Will (CH3)2COO Survive in Humid Conditions?

Abstract

AbstractCriegee intermediates (CIs) are thought to be important oxidizing agents in the atmosphere; whereas in high humidity conditions, some CIs are quenched by water vapor, while some are immune from it. CIs’ reactivity toward water vapor is strongly dependent on the substituents of the CIs. It was reported previously that syn‐substituted CIs are less reactive toward water vapor than anti‐substituted ones, and this characteristic allows syn‐substituted CIs to survive in high humidity and react with other atmospheric trace gases, for example, SOx, NOx. In this paper, we calculated the rate coefficients of (CH3)2COO+(H2O)n,n=1,2 and compared them with those of syn‐CH3CHOO+(H2O)n,n=1,2 reported in our previous work. We discussed the substituent effect of CIs and the competition between SO2 and water vapor reaction at atmospheric conditions. In addition, we also discussed the tunneling correction with four different methods on these water mediated hydrogen transfer reactions.
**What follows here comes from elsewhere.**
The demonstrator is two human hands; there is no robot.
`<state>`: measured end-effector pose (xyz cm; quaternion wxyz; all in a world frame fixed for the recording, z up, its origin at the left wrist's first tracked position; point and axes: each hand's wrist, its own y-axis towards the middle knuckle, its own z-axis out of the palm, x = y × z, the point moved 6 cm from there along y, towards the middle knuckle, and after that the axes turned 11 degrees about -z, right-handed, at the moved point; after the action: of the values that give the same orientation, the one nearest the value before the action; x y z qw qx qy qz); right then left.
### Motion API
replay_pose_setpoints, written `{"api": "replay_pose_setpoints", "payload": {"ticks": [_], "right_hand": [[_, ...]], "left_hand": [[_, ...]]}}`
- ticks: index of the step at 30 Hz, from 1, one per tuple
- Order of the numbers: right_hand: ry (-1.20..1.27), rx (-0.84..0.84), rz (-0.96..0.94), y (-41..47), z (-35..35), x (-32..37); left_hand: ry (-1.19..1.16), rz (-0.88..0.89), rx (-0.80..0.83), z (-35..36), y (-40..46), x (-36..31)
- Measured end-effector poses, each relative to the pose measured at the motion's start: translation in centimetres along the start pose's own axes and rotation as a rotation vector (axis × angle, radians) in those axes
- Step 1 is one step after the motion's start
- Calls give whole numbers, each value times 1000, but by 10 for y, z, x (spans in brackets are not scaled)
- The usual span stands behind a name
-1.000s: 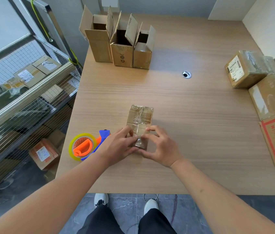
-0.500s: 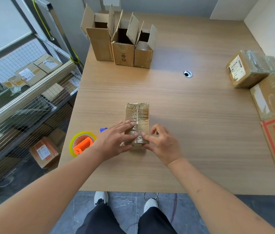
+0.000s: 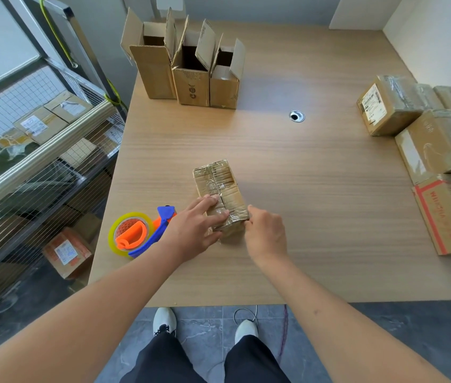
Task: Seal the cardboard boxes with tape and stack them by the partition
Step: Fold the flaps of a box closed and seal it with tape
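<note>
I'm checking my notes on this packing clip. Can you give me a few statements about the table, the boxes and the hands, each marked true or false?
1. The left hand rests with straight fingers on the taped box. True.
2. The tape dispenser is held in the right hand. False: it lies on the table, left of the hands.
3. Three open boxes stand upright at the far side. True.
4. The sealed boxes sit along the table's left edge. False: they are at its right.
5. The right hand is at the taped box's near end. True.

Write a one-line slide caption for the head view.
Both hands, left hand and right hand, press tape onto a small cardboard box beside the tape dispenser.
</note>
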<state>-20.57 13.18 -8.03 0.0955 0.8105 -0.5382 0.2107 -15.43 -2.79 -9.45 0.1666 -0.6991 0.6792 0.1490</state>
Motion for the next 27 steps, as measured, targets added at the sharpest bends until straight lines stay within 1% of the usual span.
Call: {"api": "replay_pose_setpoints", "payload": {"ticks": [2, 4, 7, 9, 12, 15, 19, 21, 24, 27], "right_hand": [[53, -16, 9, -3, 0, -3], [99, -9, 12, -4, -1, -7], [161, -22, 2, -3, -2, -9], [172, 1, -19, -3, 0, -5], [209, 38, -104, -4, 7, 5], [251, 69, -150, -11, 13, 9], [110, 143, -126, -14, 24, 5], [49, 132, -129, -10, 27, 7], [-78, 90, -195, -1, 27, 12], [-260, 106, -286, 1, 26, 12]], "left_hand": [[-6, 0, 5, 0, -2, -2], [8, -10, 44, -3, -1, -2], [119, 4, 173, -6, 0, -2], [205, 35, 219, -8, -1, -2], [262, 63, 188, -11, -3, 0], [210, 76, 143, -11, -3, -1], [143, 70, 108, -14, -2, -2], [129, 78, 85, -16, -2, -2], [121, 100, 58, -16, -2, 2], [105, 95, 50, -16, 0, 7]]}}
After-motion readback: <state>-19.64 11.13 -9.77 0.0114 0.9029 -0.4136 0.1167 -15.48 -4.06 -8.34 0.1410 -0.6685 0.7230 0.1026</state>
We calculated the rate coefficients with anharmonic correction for the partition function, with energetic values from our ratio extrapolation strategy, and with tunneling correction by small curvature approximation. At 298K the calculated bimolecular rate coefficients of (CH3)2COO+(H2O)2 and (CH3)2COO+H2O are 7.4×10−15 and 2.3×10−18 cm3sec−1, which are slow enough that (CH3)2COO can survive in high humidity condition, allowing it to possibly play an important role to oxidize SO2.